Hello, dear friend, you can consult us at any time if you have any questions, add WeChat: daixieit

MSCA31010: Linear & Non-Linear Models

Winter 2022 Assignment 4

The Homeowner_Claim_History.xlsx contains the claim history of 27,513 homeowner policies.  The following table describes the eleven columns in the HOCLAIMDATA sheet.

Name

Description

Categories

policy

Policy Identifier

 

exposure

Duration a Policy is Exposed to Risk Measured in Portion of a Year

 

num_claims

Number of Claims in a Year

 

amt_claims

Total Claim Amount in a Year

 

f_primary_age_tier

Age Tier of Primary Insured

< 21, 21 - 27, 28 - 37, 38 - 60, > 60

f_primary_gender

Gender of Primary Insured

Female, Male

f_marital

Marital Status of Primary Insured

Not Married, Married, Un-Married

f_residence_location

Location of Residence Property

Urban, Suburban, Rural

f_fire_alarm_type

Fire Alarm Type

None, Standalone, Alarm Service

f_mile_fire_station

Distance to Nearest Fire Station

< 1 mile, 1 - 5 miles, 6 - 10 miles,
> 10 miles

f_aoi_tier

Amount of Insurance Tier

< 100K, 100K - 350K, 351K - 600K, 601K - 1M, > 1M

 

In insurance ratemaking, the ratio of Total Claim Amount in a Year divided by the Number of Claims in a Year is called the Severity.  In other words, Severity is the average dollar amount per claim.  If a policy does not file any claims in a year, then its Severity is missing.

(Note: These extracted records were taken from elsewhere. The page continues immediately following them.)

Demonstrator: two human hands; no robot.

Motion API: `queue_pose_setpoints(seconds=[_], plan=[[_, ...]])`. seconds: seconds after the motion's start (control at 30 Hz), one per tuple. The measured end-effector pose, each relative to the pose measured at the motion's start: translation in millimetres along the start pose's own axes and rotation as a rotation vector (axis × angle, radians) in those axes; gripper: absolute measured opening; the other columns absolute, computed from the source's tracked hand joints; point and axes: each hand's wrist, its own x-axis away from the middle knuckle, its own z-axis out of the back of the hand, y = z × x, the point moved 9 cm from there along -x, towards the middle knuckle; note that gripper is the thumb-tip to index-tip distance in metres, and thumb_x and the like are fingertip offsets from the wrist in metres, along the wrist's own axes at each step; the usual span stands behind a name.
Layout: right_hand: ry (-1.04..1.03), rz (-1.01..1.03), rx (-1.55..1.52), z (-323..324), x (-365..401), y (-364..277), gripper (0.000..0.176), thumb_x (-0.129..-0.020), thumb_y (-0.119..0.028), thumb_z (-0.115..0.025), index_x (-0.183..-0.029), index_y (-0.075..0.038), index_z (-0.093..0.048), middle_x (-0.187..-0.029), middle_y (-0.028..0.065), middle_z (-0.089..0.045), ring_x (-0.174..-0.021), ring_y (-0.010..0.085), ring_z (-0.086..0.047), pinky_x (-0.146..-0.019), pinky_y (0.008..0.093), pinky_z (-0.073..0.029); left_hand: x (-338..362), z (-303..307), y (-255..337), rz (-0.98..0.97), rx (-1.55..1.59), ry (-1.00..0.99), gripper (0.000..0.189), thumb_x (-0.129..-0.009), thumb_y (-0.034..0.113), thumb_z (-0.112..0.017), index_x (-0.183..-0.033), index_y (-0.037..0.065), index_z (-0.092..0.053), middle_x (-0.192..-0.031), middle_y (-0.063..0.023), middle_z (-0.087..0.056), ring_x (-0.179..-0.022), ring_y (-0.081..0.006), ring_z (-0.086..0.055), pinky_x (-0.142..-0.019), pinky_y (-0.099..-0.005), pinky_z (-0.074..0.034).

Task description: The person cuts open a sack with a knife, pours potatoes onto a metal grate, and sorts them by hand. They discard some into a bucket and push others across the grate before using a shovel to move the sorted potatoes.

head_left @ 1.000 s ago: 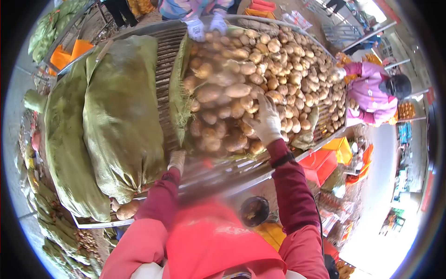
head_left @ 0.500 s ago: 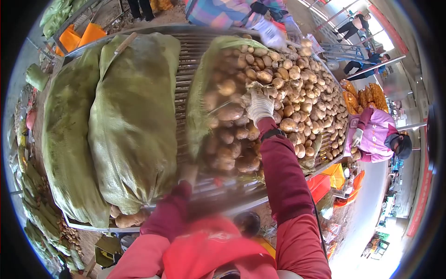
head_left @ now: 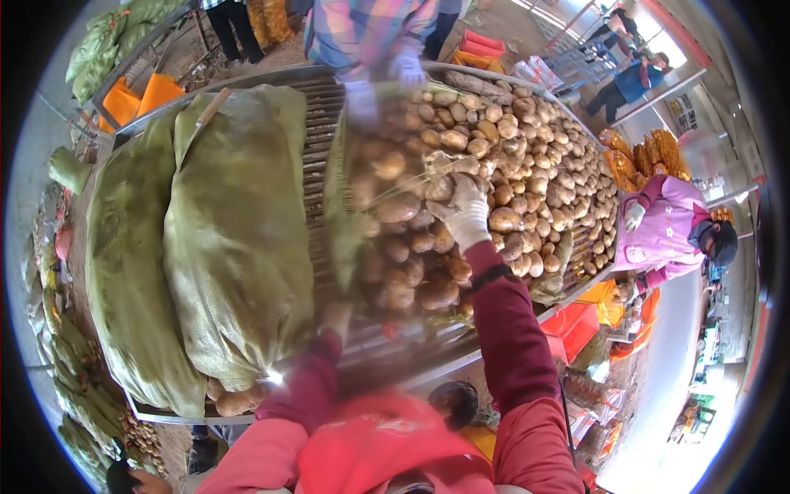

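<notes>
The white-gloved right hand (head_left: 467, 217) half-curls around a round brown potato (head_left: 439, 190) on the slatted metal bench (head_left: 319, 151); a slack grip could let it roll off. What the blurred left hand (head_left: 336, 316) holds, I cannot tell.

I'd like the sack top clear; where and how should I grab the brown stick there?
Probably pinch the brown stick across its middle, coming from above: it is slim, lies slantwise on the far end of the bulging green sack, and nothing covers its top. Its nearer end is unclear.
</notes>
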Motion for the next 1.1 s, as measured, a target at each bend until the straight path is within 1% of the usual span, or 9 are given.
queue_pose_setpoints(seconds=[0.1, 0.17, 0.3, 0.5, 0.63, 0.7, 0.77, 0.97, 1.1], plan=[[0.062, -0.220, -1.248, 0, 55, 47, 0.054, -0.076, -0.004, -0.081, -0.125, -0.003, -0.058, -0.111, 0.0038, -0.062, -0.100, 0.0160, -0.060, -0.086, 0.0294, -0.051, 0, -12, -8, 0.043, -0.005, -0.054, 0.018, -0.091, 0.009, -0.048, -0.092, 0.014, -0.066, -0.080, -0.0093, -0.068, -0.074, -0.0250, -0.068, -0.062, -0.0427, -0.051], [0.099, -0.227, -1.176, 25, 101, 71, 0.052, -0.080, 0.001, -0.076, -0.127, -0.002, -0.055, -0.114, 0.0016, -0.060, -0.100, 0.0135, -0.060, -0.088, 0.0278, -0.053, 7, -93, -25, 0.127, 0.117, -0.190, 0.024, -0.092, 0.007, -0.048, -0.096, 0.007, -0.072, -0.096, -0.0206, -0.069, -0.091, -0.0364, -0.068, -0.078, -0.0480, -0.054], [0.322, -0.439, -1.227, 117, 219, 89, 0.041, -0.087, 0.008, -0.060, -0.126, 0.002, -0.054, -0.111, 0.0060, -0.063, -0.097, 0.0152, -0.063, -0.087, 0.0291, -0.053, -1, -13, -36, 0.314, 0.475, -0.126, 0.028, -0.092, 0.005, -0.044, -0.089, 0.009, -0.071, -0.083, -0.0135, -0.071, -0.077, -0.0275, -0.070, -0.075, -0.0389, -0.055], [0.754, -0.651, -0.801, 241, 416, 115, 0.017, -0.085, 0.001, -0.065, -0.101, 0.000, -0.064, -0.104, 0.0083, -0.065, -0.090, 0.0181, -0.062, -0.082, 0.0327, -0.052, -8, -14, -52, 0.107, 0.352, -0.084, 0.017, -0.084, 0.006, -0.060, -0.098, 0.004, -0.070, -0.093, -0.0164, -0.071, -0.091, -0.0288, -0.069, -0.085, -0.0364, -0.053], [0.958, -0.833, -0.613, 244, 572, 159, 0.026, -0.082, 0.006, -0.071, -0.106, -0.002, -0.064, -0.102, 0.0050, -0.066, -0.089, 0.0162, -0.063, -0.081, 0.0313, -0.053, -14, -50, -73, 0.029, -0.032, -0.216, 0.051, -0.068, 0.020, -0.081, -0.114, 0.005, -0.063, -0.109, -0.0125, -0.069, -0.108, -0.0273, -0.064, -0.098, -0.0343, -0.047], [0.824, -1.133, -0.281, 219, 649, 182, 0.029, -0.081, -0.002, -0.077, -0.107, -0.002, -0.064, -0.102, 0.0054, -0.067, -0.088, 0.0187, -0.065, -0.083, 0.0299, -0.052, -13, -27, -58, 0.029, -0.029, -0.262, 0.055, -0.069, 0.024, -0.081, -0.116, 0.005, -0.061, -0.111, -0.0116, -0.068, -0.111, -0.0268, -0.062, -0.100, -0.0334, -0.045], [0.053, -1.721, 0.041, 138, 799, 264, 0.048, -0.077, -0.017, -0.084, -0.114, 0.002, -0.061, -0.103, 0.0075, -0.067, -0.093, 0.0225, -0.063, -0.087, 0.0341, -0.050, -11, 1, -38, -0.043, -0.190, -0.255, 0.053, -0.070, 0.024, -0.080, -0.116, 0.004, -0.061, -0.111, -0.0109, -0.067, -0.113, -0.0263, -0.061, -0.100, -0.0327, -0.045], [0.350, -1.667, -0.142, 101, 799, 237, 0.064, -0.080, -0.039, -0.079, -0.125, 0.003, -0.061, -0.113, 0.0178, -0.070, -0.108, 0.0316, -0.064, -0.094, 0.0390, -0.048, -7, -39, -68, -0.130, -0.106, -0.158, 0.037, -0.079, 0.015, -0.070, -0.114, 0.005, -0.063, -0.110, -0.0102, -0.068, -0.107, -0.0245, -0.063, -0.097, -0.0323, -0.046], [-0.304, -1.041, 0.242, 77, 716, 285, 0.055, -0.090, -0.031, -0.066, -0.136, -0.004, -0.054, -0.132, 0.0142, -0.062, -0.117, 0.0361, -0.059, -0.099, 0.0413, -0.047, -9, -63, -86, 0.104, 0.249, -0.248, 0.026, -0.097, 0.006, -0.044, -0.109, 0.007, -0.067, -0.102, -0.0117, -0.070, -0.096, -0.0223, -0.067, -0.091, -0.0329, -0.051]])
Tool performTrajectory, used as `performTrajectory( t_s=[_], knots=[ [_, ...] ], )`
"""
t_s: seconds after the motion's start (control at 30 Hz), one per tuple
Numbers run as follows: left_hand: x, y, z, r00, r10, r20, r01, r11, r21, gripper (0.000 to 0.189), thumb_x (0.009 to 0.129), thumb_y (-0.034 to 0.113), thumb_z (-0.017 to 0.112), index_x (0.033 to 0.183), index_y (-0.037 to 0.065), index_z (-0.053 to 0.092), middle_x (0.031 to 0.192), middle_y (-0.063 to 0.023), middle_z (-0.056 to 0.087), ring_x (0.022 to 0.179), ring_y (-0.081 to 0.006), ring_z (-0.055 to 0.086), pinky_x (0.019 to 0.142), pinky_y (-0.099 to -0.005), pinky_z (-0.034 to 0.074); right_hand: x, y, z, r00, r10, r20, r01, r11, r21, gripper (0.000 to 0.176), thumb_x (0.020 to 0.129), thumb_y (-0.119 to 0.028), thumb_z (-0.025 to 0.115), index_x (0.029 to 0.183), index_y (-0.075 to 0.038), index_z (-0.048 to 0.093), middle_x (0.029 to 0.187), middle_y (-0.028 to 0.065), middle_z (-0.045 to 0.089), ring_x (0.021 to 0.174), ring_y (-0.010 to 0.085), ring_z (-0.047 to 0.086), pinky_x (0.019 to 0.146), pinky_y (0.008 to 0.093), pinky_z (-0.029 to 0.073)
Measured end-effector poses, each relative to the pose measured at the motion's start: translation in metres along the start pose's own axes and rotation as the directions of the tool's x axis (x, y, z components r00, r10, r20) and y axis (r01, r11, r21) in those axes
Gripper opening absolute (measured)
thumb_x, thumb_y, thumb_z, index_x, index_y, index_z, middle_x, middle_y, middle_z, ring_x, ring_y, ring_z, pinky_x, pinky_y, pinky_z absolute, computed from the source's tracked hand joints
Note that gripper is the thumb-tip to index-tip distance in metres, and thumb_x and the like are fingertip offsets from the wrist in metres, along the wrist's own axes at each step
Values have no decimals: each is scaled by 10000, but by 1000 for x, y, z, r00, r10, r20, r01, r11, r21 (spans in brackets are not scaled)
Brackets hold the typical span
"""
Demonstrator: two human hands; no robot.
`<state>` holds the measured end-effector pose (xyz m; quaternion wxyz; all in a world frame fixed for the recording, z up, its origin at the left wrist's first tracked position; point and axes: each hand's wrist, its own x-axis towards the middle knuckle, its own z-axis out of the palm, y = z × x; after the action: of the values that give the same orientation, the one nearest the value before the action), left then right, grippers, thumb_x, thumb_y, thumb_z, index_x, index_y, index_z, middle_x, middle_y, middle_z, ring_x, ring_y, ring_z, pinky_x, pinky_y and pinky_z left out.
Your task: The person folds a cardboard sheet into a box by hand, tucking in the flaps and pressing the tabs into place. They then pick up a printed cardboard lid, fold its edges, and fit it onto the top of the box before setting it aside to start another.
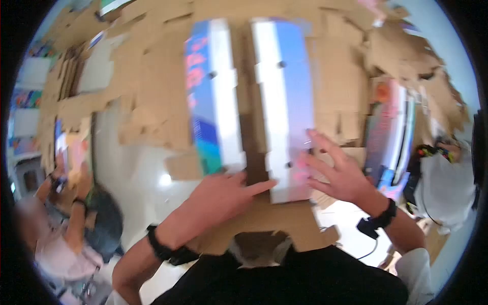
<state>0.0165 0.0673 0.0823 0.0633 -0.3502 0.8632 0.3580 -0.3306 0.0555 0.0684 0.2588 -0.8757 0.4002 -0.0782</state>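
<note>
Two long printed cardboard pieces lie side by side in front of me, separated by a narrow brown gap. The left cardboard piece [206, 112] is blue with pink print, a green lower end and a white strip. Its neighbour, the right cardboard piece [297, 96], is blue fading to pink, with a white strip and dark round spots. My left hand [218, 198] is at the near end of the left piece, one finger stretched across the gap to the right piece's white edge. With fingers spread, my right hand [338, 173] rests along the right piece's outer edge.
Brown cardboard sheets [157, 91] cover the work surface. A stack of printed pieces [389, 132] stands at the right, near a white bag [442, 188]. At the left, another person [66, 229] handles a printed piece [76, 152].
</note>
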Motion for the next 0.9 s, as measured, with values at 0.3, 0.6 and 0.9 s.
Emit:
performTrajectory(
  t_s=[0.3, 0.6, 0.9],
  knots=[
    [4, 4, -2, 999, -41, 16, 41, 998, -41, 693, 947, 152, 762, 1589, 332, 574, 936, -133, 585, 815, -349, 630, 752, -485, 520, -114, 65, 13, 895, 443, -57, -439, 849, -294, 719, 1000, -324, 731, 1571, 3, 441, 1623, 305, 373, 1543, 496, 357, 1266, 555, 360],
    [0, 6, 1, 1000, -3, -11, 2, 998, -68, 714, 930, 140, 769, 1596, 299, 566, 940, -155, 587, 830, -377, 637, 738, -497, 514, -92, 58, 33, 824, 553, -119, -566, 799, -204, 686, 980, -343, 762, 1506, -1, 485, 1559, 288, 426, 1396, 476, 503, 1178, 576, 427],
    [-2, 11, -2, 999, -31, -25, 29, 995, -92, 718, 952, 130, 754, 1610, 331, 551, 914, -112, 559, 810, -334, 615, 750, -472, 520, -59, 68, 28, 862, 504, -50, -486, 796, -361, 503, 1026, -431, 682, 1295, -13, 601, 1318, 233, 640, 1268, 415, 613, 1091, 521, 475]
  ],
)
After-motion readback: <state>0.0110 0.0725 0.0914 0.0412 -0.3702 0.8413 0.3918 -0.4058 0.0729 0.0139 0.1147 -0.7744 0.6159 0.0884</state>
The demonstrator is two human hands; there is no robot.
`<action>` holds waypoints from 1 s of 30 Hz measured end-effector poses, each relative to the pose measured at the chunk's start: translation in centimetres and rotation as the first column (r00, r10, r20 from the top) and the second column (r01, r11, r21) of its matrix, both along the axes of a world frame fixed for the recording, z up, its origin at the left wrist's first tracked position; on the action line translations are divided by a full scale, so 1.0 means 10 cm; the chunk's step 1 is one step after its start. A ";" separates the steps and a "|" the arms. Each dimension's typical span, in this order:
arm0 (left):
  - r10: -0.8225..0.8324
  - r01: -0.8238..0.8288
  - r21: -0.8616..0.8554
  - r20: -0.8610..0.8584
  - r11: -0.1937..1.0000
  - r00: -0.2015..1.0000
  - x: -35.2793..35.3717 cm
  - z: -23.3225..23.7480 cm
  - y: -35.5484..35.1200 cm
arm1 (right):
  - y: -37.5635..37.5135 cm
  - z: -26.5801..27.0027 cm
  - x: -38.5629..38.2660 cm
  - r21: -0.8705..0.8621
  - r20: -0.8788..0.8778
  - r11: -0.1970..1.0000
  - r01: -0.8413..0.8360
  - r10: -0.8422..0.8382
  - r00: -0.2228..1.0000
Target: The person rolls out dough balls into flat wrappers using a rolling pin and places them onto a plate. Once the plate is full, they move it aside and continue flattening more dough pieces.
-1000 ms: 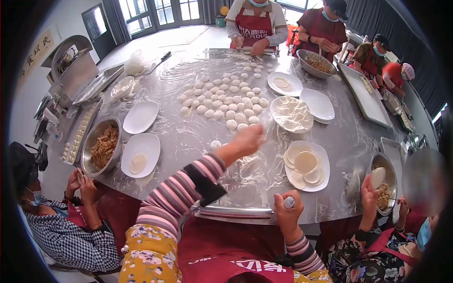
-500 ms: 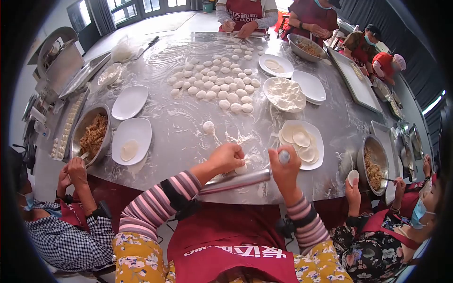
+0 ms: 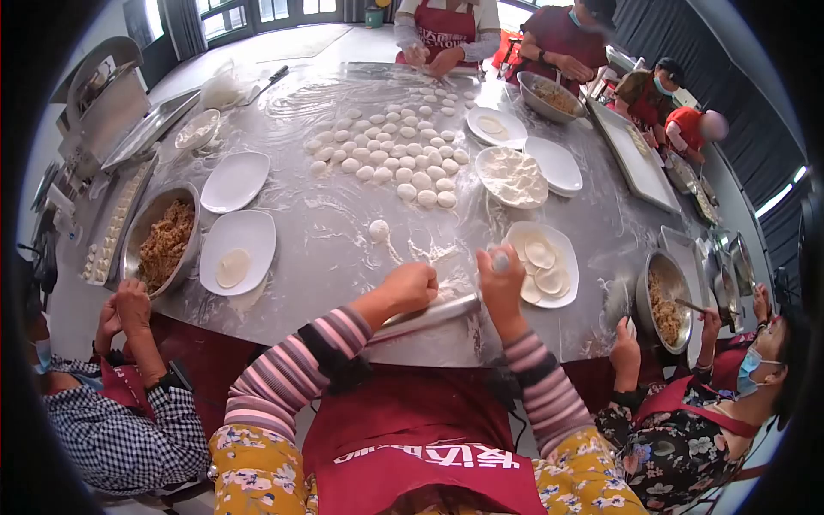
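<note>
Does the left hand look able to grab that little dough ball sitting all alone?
Probably yes: the lone dough ball sits close to the left hand, with only floured tabletop between them.

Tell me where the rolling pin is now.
In the head view, the rolling pin is at the near edge of the table, left of the right hand gripping its handle.

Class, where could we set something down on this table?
Open, though flour-streaked: the patch between the left-hand plates and the dough pieces, and the one between the wrapper plate and the lower-right filling bowl. Crowded: around the flour bowl.
</note>
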State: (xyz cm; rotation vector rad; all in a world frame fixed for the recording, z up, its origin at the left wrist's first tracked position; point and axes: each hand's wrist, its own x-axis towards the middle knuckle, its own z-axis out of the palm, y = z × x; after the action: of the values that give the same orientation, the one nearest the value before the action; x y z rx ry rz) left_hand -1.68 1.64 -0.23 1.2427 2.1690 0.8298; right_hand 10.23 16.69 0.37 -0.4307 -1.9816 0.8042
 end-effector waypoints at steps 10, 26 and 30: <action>-0.103 0.103 0.018 0.007 0.995 0.995 -0.06 0.03 0.02 | 0.02 0.03 -0.23 -0.048 0.038 0.999 0.003 -0.001 0.999; -0.069 0.063 0.083 0.072 0.995 0.995 -0.08 -0.07 -0.24 | -0.03 -0.12 0.29 -0.146 0.009 0.989 -0.015 0.016 1.000; -0.050 0.048 0.020 0.125 0.999 0.991 0.03 -0.04 -0.22 | -0.05 -0.03 0.06 -0.044 -0.059 0.998 0.033 -0.036 0.998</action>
State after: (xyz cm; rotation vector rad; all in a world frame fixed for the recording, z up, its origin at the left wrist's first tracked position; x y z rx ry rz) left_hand -1.33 -0.56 -0.67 1.2134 2.0288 0.8834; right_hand 10.83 16.22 0.07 -0.4598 -1.9000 0.8300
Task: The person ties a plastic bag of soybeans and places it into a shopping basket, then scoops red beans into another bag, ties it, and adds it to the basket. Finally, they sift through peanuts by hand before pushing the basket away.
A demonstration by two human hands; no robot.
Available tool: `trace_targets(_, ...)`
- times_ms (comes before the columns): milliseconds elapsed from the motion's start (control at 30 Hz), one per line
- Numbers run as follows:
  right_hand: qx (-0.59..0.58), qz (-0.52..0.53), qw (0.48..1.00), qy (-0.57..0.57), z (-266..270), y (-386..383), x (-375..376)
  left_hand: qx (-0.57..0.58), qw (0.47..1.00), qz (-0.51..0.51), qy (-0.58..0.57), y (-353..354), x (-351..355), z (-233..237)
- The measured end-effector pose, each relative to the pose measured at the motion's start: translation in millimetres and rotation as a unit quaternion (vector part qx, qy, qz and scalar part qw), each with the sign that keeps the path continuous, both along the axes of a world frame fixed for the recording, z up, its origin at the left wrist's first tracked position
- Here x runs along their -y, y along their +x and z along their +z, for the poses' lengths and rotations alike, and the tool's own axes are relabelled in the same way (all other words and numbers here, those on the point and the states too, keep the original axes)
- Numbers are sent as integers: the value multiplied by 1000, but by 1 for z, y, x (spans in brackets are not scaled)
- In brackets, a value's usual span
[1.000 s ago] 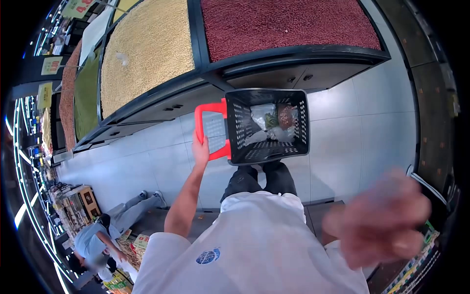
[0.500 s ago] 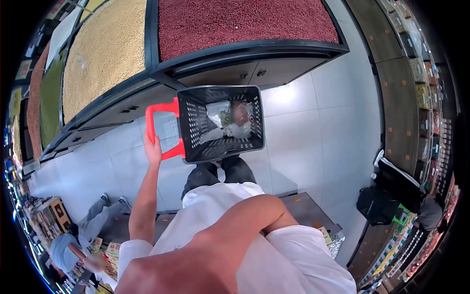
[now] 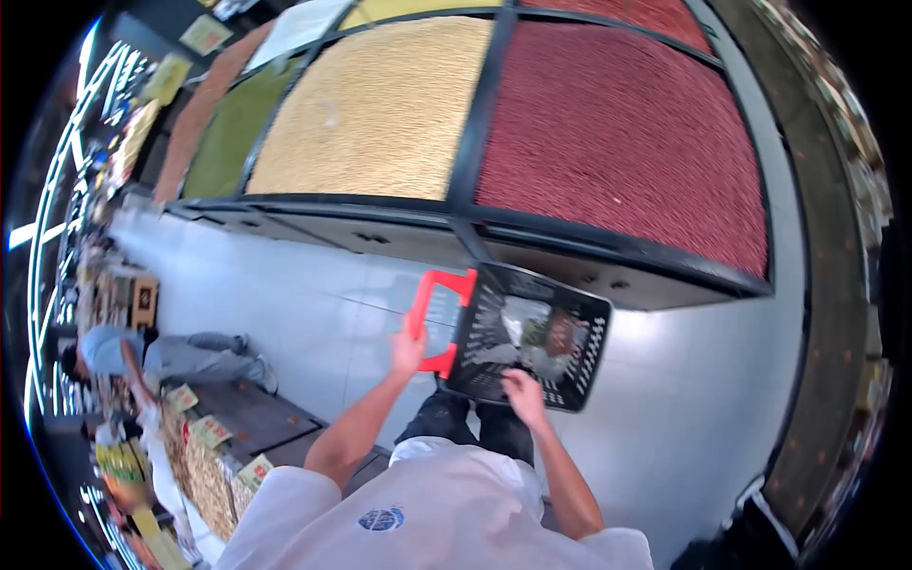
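Observation:
A black perforated basket with a red handle hangs in front of my legs. My left hand is wrapped round that handle. Clear plastic bags lie inside; one holds something green and another something reddish-brown. My right hand is over the basket's near edge, its fingers curled; whether they hold anything is too blurred to tell.
Ahead stands a bin counter with dark red beans, pale yellow grains and green ones. A person is at the left beside a display with price cards. Shelves line the right.
The view has swung left, so the basket and bins appear farther right. My right arm, bent across my chest before, now reaches down to the basket. My left hand still grips the handle.

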State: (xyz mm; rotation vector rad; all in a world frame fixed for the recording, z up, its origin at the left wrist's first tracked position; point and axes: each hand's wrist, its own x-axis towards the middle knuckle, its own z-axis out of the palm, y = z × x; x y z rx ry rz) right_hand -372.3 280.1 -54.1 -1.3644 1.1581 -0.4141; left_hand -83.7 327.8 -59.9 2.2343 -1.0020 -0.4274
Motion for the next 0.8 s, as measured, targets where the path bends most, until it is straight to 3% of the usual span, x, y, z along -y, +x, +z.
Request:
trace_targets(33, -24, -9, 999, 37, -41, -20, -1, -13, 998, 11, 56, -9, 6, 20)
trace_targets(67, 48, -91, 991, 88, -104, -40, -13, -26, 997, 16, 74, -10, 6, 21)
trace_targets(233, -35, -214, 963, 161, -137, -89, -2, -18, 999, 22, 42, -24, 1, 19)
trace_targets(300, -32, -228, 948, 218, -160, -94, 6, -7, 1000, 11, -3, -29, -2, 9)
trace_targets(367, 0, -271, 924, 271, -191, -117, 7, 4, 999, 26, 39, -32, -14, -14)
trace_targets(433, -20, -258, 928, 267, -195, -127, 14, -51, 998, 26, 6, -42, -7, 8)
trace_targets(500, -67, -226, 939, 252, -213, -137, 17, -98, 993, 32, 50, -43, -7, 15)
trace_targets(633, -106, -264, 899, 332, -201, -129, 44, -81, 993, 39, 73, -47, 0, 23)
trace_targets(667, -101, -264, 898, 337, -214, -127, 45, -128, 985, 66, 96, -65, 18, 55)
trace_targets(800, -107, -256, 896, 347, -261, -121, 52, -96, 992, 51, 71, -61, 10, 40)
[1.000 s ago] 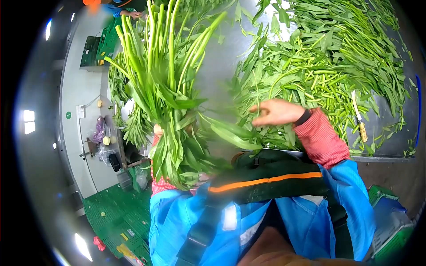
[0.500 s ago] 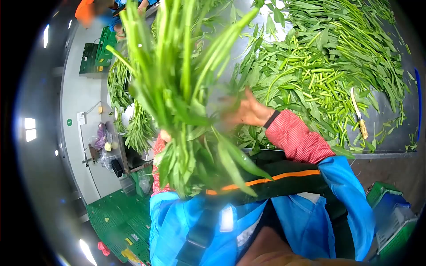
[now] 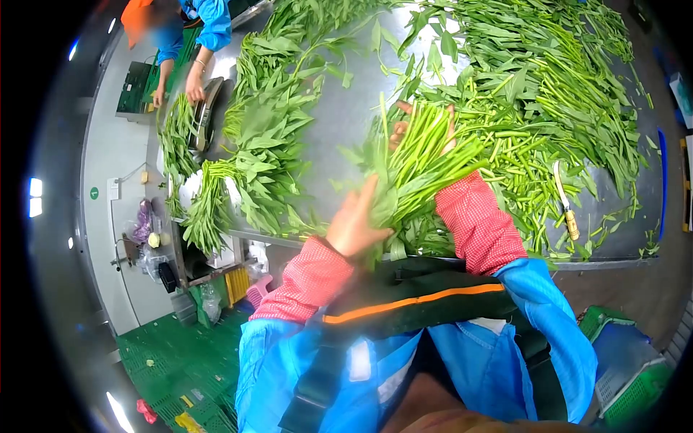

Unless otherwise stated, please provide all numeric answers rounded to the seventh decimal place.


Question 1 (50 points)

(a) (10 points) Generate horizontal boxplots of Total Claim Amount in a Year grouped by each of the seven categorical predictors f_primary_age_tier, f_primary_gender, f_marital, f_residence_location, f_fire_alarm_type, f_mile_fire_station, and f_aoi_tier.

(b) (10 points) For analyses, Severity will follow a Gamma distribution. Train a Gamma model with the logarithm link function.  The target variable is Severity (use only positive and non-missing values for analyses).  The predictors are the seven categorical predictors.  The model will include the Intercept term.  Enter predictors into the model using the Forward Selection method.  The entry threshold is 0.05.  What is the estimate for the Shape parameter?

(c) (10 points) Provide the Step Summary table.  The table should contain (1) Step Number, (2) Model Degrees of Freedom, (3) Model Log-Likelihood, (4) Deviance Chi-Squares, (5) Deviance Degrees of Freedom, and (6) Deviance Significance.  Show the Significance in .E7 scientific notation.  

(d) (10 points) Assess the final model goodness-of-fit using (1) Root Mean Squared Error, (2) Relative Error, (3) Mean Absolute Proportion Error, and (4) Pearson Correlation.  What are the values of these metrics?

(e) (10 points) Identify any poorly predicted observations.  First, plot the predicted versus the observed Severity.  Second, together in a single chart frame, plot the Simple Residuals, the Pearson Residuals, the Deviance Residuals, and the Absolute Proportion Errors versus the observed Severity. Label the axes of these two charts accordingly.  To receive full credits, generate your charts with proper dimensions (e.g., length and width) and resolution (e.g., dpi).


Question 2 (50 points)

(a) (20 points).  Train a Multi-Layer Perceptron neural network.  The target variable is Severity (use only positive and non-missing values for analyses).  The predictors are the seven categorical predictors.  Perform a naïve grid search to select the best network structure.  For each Hyperbolic Tangent and Rectified Linear Unit activation function, try the number of layers from 1 to 10, the common number of neurons per layer from 1 to 5.  Provide a table that shows your grid search results.  The table should contain (1) the activation function type, (2) the number of layers, (3) the common number of neurons per layer, (4) the total number of neurons, and (5) the mean absolute proportion error.

(b) (10 points) Recommend the best network structure which yields the lowest Mean Absolute Proportion Error.  In the case of ties, choose the network with a fewer total number of neurons.

(c) (10 points) Assess the final model goodness-of-fit using (1) Root Mean Squared Error, (2) Relative Error, (3) Mean Absolute Proportion Error, and (4) Pearson Correlation.  What are the values of these metrics?

(d) (10 points) Identify any poorly predicted observations.  First, plot the predicted versus the observed Severity.  Second, together in a single chart frame, plot the Simple Residuals, the Pearson Residuals, and the Absolute Proportion Errors versus the observed Severity. Label the axes of these two charts accordingly.  To receive full credits, generate your charts with proper dimensions (e.g., length and width) and resolution (e.g., dpi).